The filtering and sorting that my fuzzer does, is most well built out in Windows environment, where I use winappdbg library to get all the info I need. In Linux I wrote wrapper for gdb and in OSX I rely on it's own crash reporter application and read data out of it's logs (should but lot more effort to last two). So I will use Windows to describe my logic:
The sorting is built up as a directory tree:
- level: Close to NULL, Not close to NULL, bit both*
- level: Type of the issue (write, read, read from IP, unknown, heap corruption etc)
- level: Location of the crash (labeled if possible, otherwise last 2 bytes of the addres in HEX - because ASLR)
- level: Last 2 bytes (because ASLR) in hex from stack trace last 8-10 addresses (something like "34FC_322D_31FD_411A_3CC3_3CC3_3108_31DB")
- level: The crash files themselves with additional txt file that contains all the cool crash information
After lot of other ideas and tests, I chose this structure because it's both easy to quickly look at and most of the times it's enough to seperate crashes that happen in same place but have different original reasons. For example I can quickly look to "Not close to NULL" directory and see what type of stuff is there. If after day of fuzzing there is a "write" directory inside, then this makes me already happy because it gives hope for heap overflow or other memory corruption type of issue/-s. If I go into that directory, I can get quick look of all the places that have caused incorrect memory write.
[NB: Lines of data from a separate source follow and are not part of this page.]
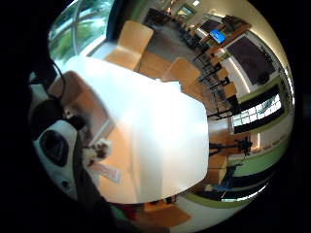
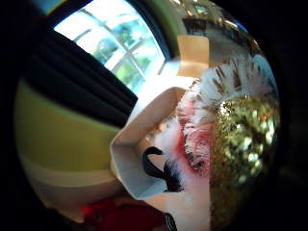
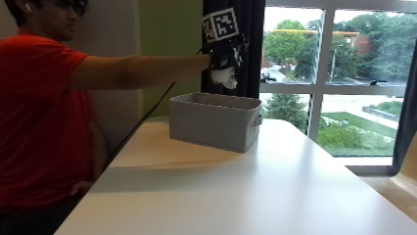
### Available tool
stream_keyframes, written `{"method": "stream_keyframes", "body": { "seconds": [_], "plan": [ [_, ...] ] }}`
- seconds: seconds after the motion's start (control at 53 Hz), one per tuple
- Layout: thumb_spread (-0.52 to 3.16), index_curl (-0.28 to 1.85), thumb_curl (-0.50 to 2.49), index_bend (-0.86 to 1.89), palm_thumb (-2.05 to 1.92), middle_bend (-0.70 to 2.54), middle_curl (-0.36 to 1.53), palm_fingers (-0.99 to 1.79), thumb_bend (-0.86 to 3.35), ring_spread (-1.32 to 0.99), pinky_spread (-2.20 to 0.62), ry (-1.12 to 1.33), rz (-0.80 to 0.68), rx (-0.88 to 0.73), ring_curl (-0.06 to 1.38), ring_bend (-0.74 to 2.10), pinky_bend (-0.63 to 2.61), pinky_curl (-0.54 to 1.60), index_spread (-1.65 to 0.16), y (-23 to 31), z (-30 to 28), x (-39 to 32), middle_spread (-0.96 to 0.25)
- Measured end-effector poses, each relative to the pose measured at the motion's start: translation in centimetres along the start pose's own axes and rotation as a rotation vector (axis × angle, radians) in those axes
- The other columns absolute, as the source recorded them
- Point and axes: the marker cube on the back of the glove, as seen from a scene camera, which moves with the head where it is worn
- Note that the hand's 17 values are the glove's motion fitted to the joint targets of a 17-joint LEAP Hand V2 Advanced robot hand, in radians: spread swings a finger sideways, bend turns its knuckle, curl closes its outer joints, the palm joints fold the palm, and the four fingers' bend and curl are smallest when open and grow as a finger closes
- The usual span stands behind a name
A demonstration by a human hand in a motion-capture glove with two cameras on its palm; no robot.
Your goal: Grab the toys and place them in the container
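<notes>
One toy point(image 3: 223, 77) is in play: a white plush thing with pink fur and a gold glittery part, held in the gloved right hand point(image 3: 224, 56) directly above the open grey container point(image 3: 215, 121). The fingers are curled round it, so the hand is clamped on the toy, which hangs clear of the container's rim and is not yet inside. The thumb-side palm view shows the plush pressed close to the palm, its gold patch and dark stitched lashes filling that side, with the container's mouth below it. The container stands on the white table point(image 3: 261, 191) near the far edge, toward the window-side corner, well apart from the near edge.

Judging by this, the carry is finished and the release is what remains for this toy. The little-finger-side palm view shows something pale and furry already lying in the container, beside a paper tag, so at least one toy may be in already; I cannot tell how many. No other toys show on the table surface in the outside view, so this could be the last one.
</notes>
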Motion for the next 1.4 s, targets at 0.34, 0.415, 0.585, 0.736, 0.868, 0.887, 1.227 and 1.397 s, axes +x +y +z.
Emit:
{"method": "stream_keyframes", "body": {
  "seconds": [0.34, 0.415, 0.585, 0.736, 0.868, 0.887, 1.227, 1.397],
  "plan": [
    [0.54, 0.98, 1.11, 0.34, 0.41, 0.97, 0.55, 1.19, -0.02, -0.41, -0.47, -0.021, -0.102, -0.024, 0.46, 1.17, 0.81, 0.38, -0.47, -0.4, 0.6, -7.8, -0.34],
    [0.54, 0.99, 1.11, 0.32, 0.41, 0.97, 0.55, 1.19, -0.02, -0.41, -0.47, -0.023, -0.114, -0.04, 0.46, 1.17, 0.81, 0.38, -0.48, -0.4, 0.8, -8.5, -0.34],
    [0.58, 1.0, 1.1, 0.16, 0.39, 0.87, 0.52, 1.04, -0.02, -0.42, -0.45, -0.035, -0.148, -0.141, 0.46, 1.17, 0.85, 0.38, -0.49, 0.4, 1.5, -9.0, -0.37],
    [0.86, 0.87, 0.94, 0.04, 0.07, 0.65, 0.47, 0.27, -0.08, -0.4, -0.27, -0.076, -0.203, -0.259, 0.46, 1.09, 0.99, 0.46, -0.46, 1.7, 1.8, -8.3, -0.34],
    [1.02, 0.75, 0.78, 0.16, -0.05, 0.61, 0.43, 0.01, -0.06, -0.29, -0.1, -0.037, -0.211, -0.243, 0.35, 0.87, 0.93, 0.41, -0.45, 3.2, 1.6, -6.2, -0.26],
    [1.04, 0.74, 0.76, 0.17, -0.06, 0.61, 0.43, 0.01, -0.06, -0.28, -0.09, -0.034, -0.206, -0.245, 0.34, 0.85, 0.92, 0.39, -0.45, 3.4, 1.7, -5.9, -0.25],
    [1.16, 0.64, 0.49, 0.19, -0.07, 0.46, 0.37, -0.03, -0.06, -0.19, 0.03, 0.063, -0.05, -0.314, 0.26, 0.66, 0.82, 0.34, -0.44, 9.1, 3.6, 1.5, -0.17],
    [1.2, 0.61, 0.42, 0.2, -0.04, 0.42, 0.36, 0.01, -0.04, -0.19, 0.05, 0.031, 0.095, -0.317, 0.25, 0.63, 0.77, 0.32, -0.43, 11.3, 4.9, 5.8, -0.15]
  ]
}}
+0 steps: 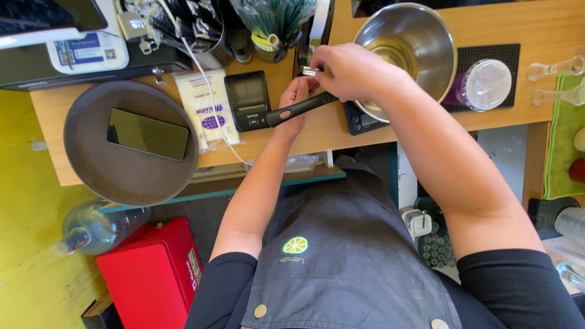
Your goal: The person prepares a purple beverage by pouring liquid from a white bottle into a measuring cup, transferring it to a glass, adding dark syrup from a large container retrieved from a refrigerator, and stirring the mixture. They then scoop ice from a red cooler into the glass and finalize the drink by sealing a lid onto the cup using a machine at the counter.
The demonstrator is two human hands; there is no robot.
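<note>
- Above the back edge of the table (304,137), my two hands meet just left of the steel mixing bowl (409,52).
- My left hand (294,100) is closed around a black-handled tool (298,108); the handle runs down and left out of the palm, over the small black printer (247,100). Its working end is hidden behind my hands, so I cannot tell what kind of tool it is.
- My right hand (350,70) pinches a small shiny metal piece (311,71) between thumb and fingertips, grip closed on it, right at the top of the left hand.
- Judgement: this is a fitting or adjusting step at the tool's head. To do it well I would keep the left grip firm and the handle level, and let only the right fingertips work.
- Risk: the metal piece is small and slick-looking. A slip could send it among the clutter behind or into the bowl, so the work belongs low over the table.
- The bowl sits on a dark scale (359,119), touching my right forearm; I should hold the elbow off it.
- Left of the printer lie a white packet (204,109) and a round brown tray (91,158) carrying a phone (148,133), well apart from the work.
</note>
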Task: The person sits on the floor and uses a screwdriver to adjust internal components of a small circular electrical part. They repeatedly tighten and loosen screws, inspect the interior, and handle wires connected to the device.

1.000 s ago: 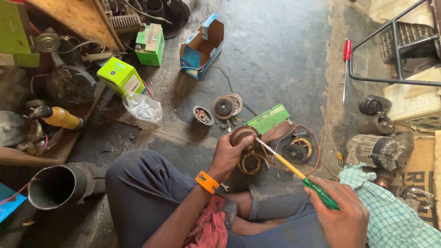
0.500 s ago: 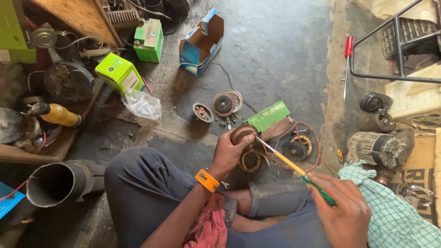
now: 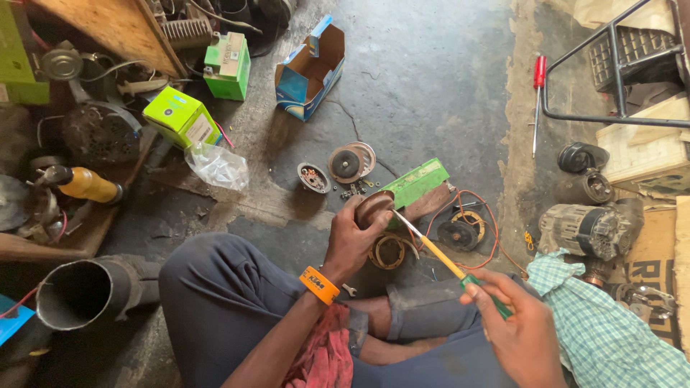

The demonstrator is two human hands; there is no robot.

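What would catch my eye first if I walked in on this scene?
Probably the hands at bottom centre: the left hand holds a round brown metal part, while the right hand pokes a yellow-and-green screwdriver into it. Next, the bright green boxes at upper left and the red-handled screwdriver lying on the floor at upper right.

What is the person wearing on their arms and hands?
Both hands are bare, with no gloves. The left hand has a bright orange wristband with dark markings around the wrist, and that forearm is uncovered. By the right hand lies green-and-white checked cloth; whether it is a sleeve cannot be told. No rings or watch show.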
If I go another level deeper from that, then I can see how many different stack paths were taken to any of them. And finally of course I have the files that caused the crash and txt files that have technical crash information.
Writing the code to do this kind of filtering is much easier then I thought at the beginning - even on Linux I can pipe in commands to GDB and pipe out the results, do some string analysis and get the data. In windows with WinAppDbg or PyDbgEng it's trivial and can be achieved with couple of hours of work (even by someone like me, for who Python is not second language).
*You might ask "How can crash happen in both near Null and not near Null" - well, with some applications I ran into situation where some crashes happened only when sun was exactly in right spot in the sky and never when I later opened the files that were reported by the fuzzer. My solution was to re-test every crash automatically right after first detection. And in some cases the crash happened during the re-tests also but in different location. And sometimes some of these locations were near null and others were not. This is the situation where fuzzer gives them status "Bit both".